**Task objective:**
From the line with "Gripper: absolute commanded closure" through the line with "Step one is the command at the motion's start", inclusive, return each line of the data below exactly and leave the rest out.

(Beginning of Given information)

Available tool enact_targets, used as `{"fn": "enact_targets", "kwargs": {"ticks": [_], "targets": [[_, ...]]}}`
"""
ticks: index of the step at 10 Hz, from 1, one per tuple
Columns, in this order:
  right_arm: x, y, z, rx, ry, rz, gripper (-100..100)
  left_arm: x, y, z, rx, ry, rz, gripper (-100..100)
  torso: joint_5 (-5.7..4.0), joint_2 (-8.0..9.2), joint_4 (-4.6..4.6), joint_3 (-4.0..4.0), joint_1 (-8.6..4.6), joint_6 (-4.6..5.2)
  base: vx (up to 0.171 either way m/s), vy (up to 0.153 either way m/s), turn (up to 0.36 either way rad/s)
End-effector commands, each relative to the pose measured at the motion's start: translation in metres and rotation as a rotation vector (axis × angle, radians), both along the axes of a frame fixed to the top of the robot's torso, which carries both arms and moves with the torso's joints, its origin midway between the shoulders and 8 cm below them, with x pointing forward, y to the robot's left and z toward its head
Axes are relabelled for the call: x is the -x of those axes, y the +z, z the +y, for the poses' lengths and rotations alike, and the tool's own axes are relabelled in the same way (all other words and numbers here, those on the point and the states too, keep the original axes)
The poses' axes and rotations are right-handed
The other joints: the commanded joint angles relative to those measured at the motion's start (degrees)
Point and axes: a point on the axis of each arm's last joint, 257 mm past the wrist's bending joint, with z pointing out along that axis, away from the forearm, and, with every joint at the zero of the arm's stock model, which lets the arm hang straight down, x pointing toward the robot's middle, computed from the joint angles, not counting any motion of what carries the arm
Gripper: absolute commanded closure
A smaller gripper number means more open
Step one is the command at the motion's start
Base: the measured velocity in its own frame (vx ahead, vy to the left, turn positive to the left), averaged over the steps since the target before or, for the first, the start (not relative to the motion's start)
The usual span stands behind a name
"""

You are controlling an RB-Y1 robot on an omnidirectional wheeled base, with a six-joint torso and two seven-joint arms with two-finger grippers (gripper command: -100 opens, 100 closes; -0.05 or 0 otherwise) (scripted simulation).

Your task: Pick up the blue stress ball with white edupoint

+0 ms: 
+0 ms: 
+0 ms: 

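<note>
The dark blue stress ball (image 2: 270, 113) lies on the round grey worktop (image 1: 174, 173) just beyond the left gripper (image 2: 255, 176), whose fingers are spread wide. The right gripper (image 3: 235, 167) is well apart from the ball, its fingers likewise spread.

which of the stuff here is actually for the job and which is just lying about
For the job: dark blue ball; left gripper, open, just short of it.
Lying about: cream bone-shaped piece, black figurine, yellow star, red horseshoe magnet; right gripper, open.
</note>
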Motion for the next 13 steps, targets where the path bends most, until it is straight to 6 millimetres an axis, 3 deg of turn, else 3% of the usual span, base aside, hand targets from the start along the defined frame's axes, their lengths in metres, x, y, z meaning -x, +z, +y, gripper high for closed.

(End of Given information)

**Response to the task:**
Gripper: absolute commanded closure
A smaller gripper number means more open
Step one is the command at the motion's start

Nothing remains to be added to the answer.